Driver mutations associated with tumorigenesis were examined by next-generation sequencing (NGS). As shown in Table 1, KRAS and G12C were identified, with mutant allele frequency (MAF) of 53.93%, 0.53%, 7.41%, and 12.86% in the primary lung baseline tissue, baseline plasma, post-immunotherapy plasma, and liver metastasis samples. We observed that the KRAS and p.G12C mutation frequency in the plasma had significantly increased, 0.53% to 7.41%, after HPD. In addition, genetic testing showed that the patient’s plasma and tissue tumor mutational load (TMB) values have been very low (Figure 2A). In the primary lung baseline tissue, the expression level of PD-L1-positive cells accounted for 80% of the tumor cells (Figure 2B).

TABLE 1

Table 1 Genomic alterations in specimens collected at different time points.

FIGURE 2

Figure 2 Multiplex immunohistochemistry (mIHC) results of lesion specimens and tumor mutation burden (TMB) and PD-L1 detection. (A) Dynamic changes in tumor mutation burden of the lung, blood, and liver. Definition of tissue tumor mutation burden (tTMB) and blood tumor mutation burden (bTMB): the TMB was defined as the number of somatic, coding, base substitutions, and indel mutations per megabases of the genome examined; bTMB and tTMB were calculated based on the candidate mutations according to the following formula: Absolute mutation count × 1,000,000/Panel exonic base num. (B) PD-L1 protein expression in paraffin sections of the primary lesion. (C) Representative images of CD8, CD68, PD-1, PD-L1, and CD163 shown by mIHC in the primary tumor.
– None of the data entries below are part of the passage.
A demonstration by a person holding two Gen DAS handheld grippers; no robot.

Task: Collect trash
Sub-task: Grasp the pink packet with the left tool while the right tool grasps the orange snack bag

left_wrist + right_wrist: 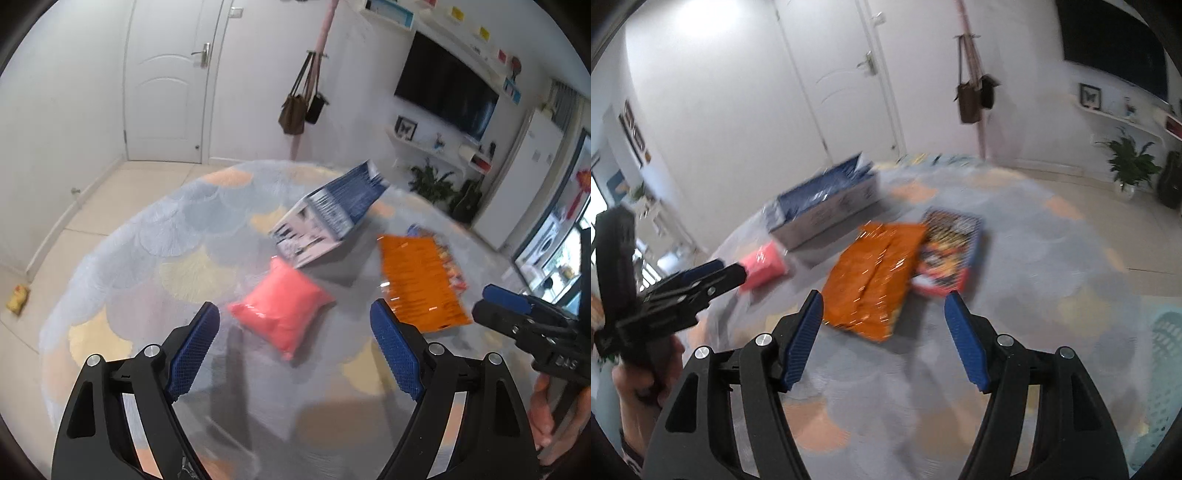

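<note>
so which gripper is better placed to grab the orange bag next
Right, probably. The orange bag lies straight ahead of the open right gripper, while the open left gripper faces the pink packet instead.

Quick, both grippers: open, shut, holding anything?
Left gripper: open, empty, above the pink packet.
Right gripper: open, empty, above the orange bag.
</note>
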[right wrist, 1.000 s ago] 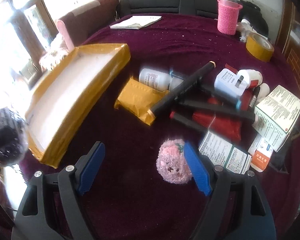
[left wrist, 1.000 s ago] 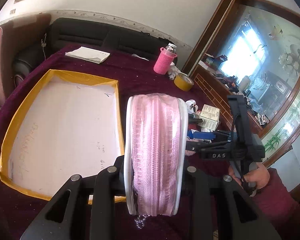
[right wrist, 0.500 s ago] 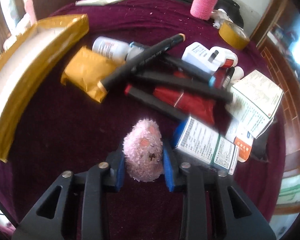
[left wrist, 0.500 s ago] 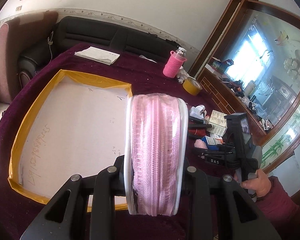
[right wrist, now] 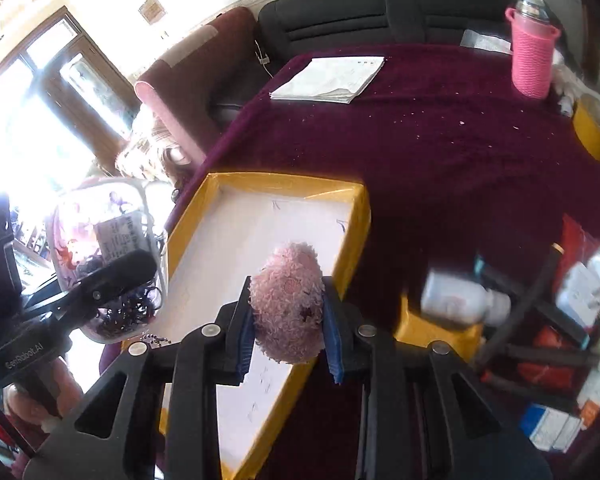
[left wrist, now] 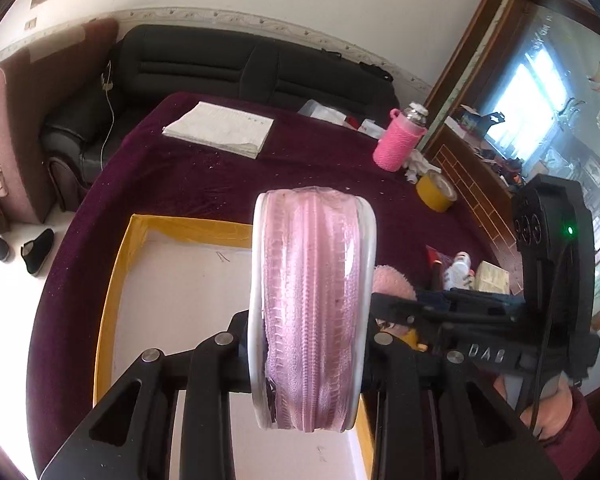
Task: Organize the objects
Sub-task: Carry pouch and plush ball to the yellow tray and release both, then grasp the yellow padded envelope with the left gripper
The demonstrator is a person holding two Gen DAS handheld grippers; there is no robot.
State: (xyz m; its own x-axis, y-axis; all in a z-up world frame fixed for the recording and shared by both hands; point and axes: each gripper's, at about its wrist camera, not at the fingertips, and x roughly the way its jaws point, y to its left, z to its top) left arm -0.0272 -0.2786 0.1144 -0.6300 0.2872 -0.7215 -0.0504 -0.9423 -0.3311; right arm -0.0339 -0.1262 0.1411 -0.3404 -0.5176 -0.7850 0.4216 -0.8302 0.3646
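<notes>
1. Left gripper: fingers clamped on a clear pouch with a pink zipper, held on edge above the near part of the tray. The right wrist view shows the pouch from its flat side, with dark items and a white label inside.
2. Right gripper: blue pads pressed against both sides of a pink plush toy, held off the cloth over the tray's right rim.
3. Yellow-edged tray: white floor, lying on the maroon tablecloth.
4. Right of the tray: a yellow packet, a white bottle, black markers and small boxes, heaped together and blurred.
5. Mid-table: yellow tape roll near the right edge.
6. Far side: folded white paper; bottle in a pink knitted sleeve, upright, just beyond the tape roll.
7. Behind the table: black sofa.
</notes>
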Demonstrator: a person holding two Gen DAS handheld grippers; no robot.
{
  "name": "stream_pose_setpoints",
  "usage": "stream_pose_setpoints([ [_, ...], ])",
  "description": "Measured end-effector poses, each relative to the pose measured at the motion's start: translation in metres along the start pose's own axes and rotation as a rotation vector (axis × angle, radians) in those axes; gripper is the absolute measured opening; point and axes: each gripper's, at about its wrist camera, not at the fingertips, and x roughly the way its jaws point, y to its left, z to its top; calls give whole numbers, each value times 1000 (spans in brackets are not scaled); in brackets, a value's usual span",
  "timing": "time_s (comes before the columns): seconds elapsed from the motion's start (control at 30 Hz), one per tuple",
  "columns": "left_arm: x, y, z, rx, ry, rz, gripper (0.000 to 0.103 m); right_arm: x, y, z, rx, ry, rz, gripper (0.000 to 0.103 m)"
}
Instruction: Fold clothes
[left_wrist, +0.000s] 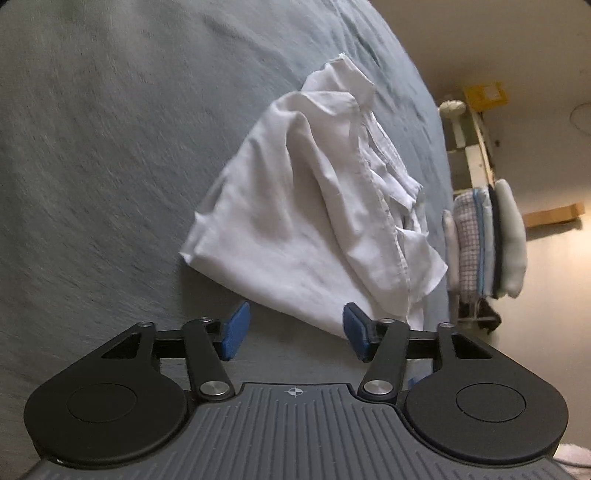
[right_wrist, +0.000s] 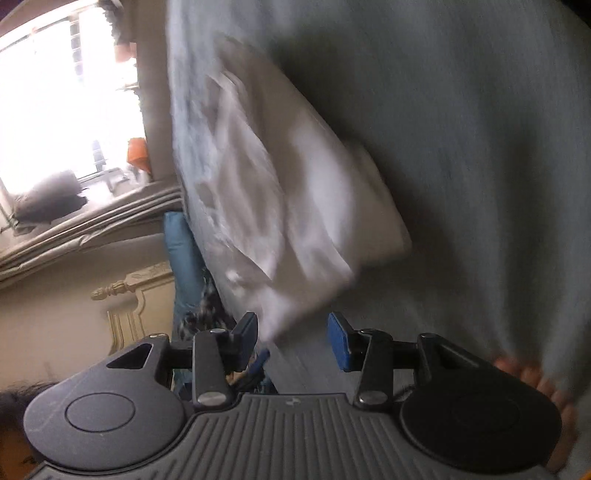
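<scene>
A white shirt (left_wrist: 317, 206) lay in a loose, roughly gathered bundle on the grey-blue bed (left_wrist: 92, 147), close to one edge of the mattress, its collar and button placket rumpled on top and its lower corner reaching toward the near side. It looked partly folded at best: the body had been doubled into a rough wedge, but the layers were uneven and the edges did not line up, so it probably needed squaring and another fold or two. Beyond that edge of the bed a stack of folded clothes (left_wrist: 484, 240) stood on some support I could not make out, which suggested that several garments were already done and that this shirt was the piece in hand. The left tool (left_wrist: 293, 330) hung just short of the shirt's near corner with its blue pads apart and nothing between them. The right tool (right_wrist: 291, 341), seen in a badly blurred view, was likewise parted and empty, with the shirt's (right_wrist: 295, 206) corner just beyond its tips. Neither tool had hold of the cloth.
</scene>
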Motion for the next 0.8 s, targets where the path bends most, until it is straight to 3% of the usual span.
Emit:
stream_pose_setpoints([
  [0.07,7,2,-5,-18,-32,9,59,11,-11,-1,39,-30,-18,45],
  [0.17,10,11,-10,-72,-83,6,58,5,-17,1,59,-155,-37,45],
  [0.27,16,16,-5,-117,-117,-8,58,-11,-27,2,126,-260,31,45],
  [0.33,19,19,-2,-145,-133,-6,57,-15,-26,5,129,-286,25,45],
  [0.47,21,17,0,-145,-148,14,47,-18,-17,7,106,-344,-6,45],
  [0.57,20,19,0,-146,-148,24,43,-25,2,4,8,-415,-33,45],
  [0.8,18,21,-2,-147,-158,28,42,-35,-2,4,-8,-372,-120,45],
])
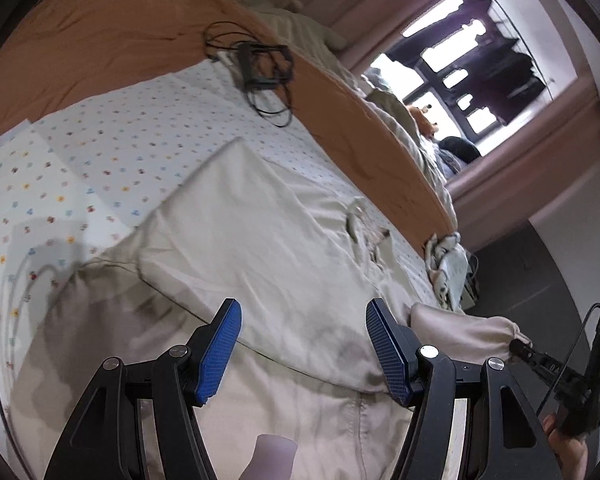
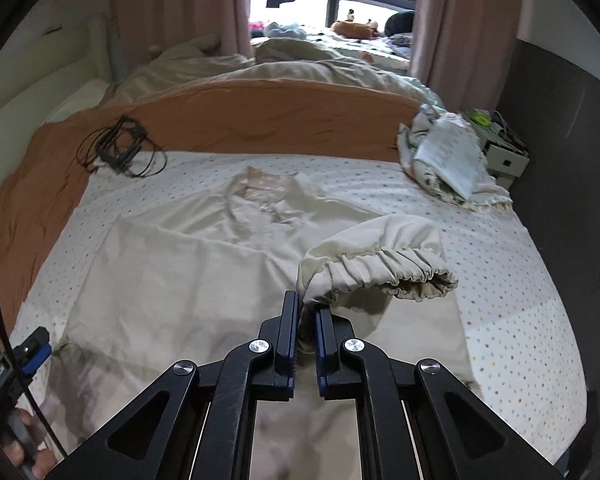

Nuclei (blue) were counterstained by DAPI. The original magnification was ×200. (D) Quantification results of mIHC of the primary lesion. (E) Representative images of CD8, CD68, PD-1, PD-L1, and CD163 shown by mIHC in liver metastatic tumors. Nuclei (blue) were counterstained by DAPI. The original magnification was ×200. (F) Quantification results of mIHC of liver metastases. (G) Representative images of CD33⁺CD11b⁺ and FoxP3⁺ in primary and liver metastatic tumors. Nuclei (blue) were counterstained by DAPI. The original magnification was ×200. (H) Quantification results of myeloid-derived suppressor cells and regulatory T cells.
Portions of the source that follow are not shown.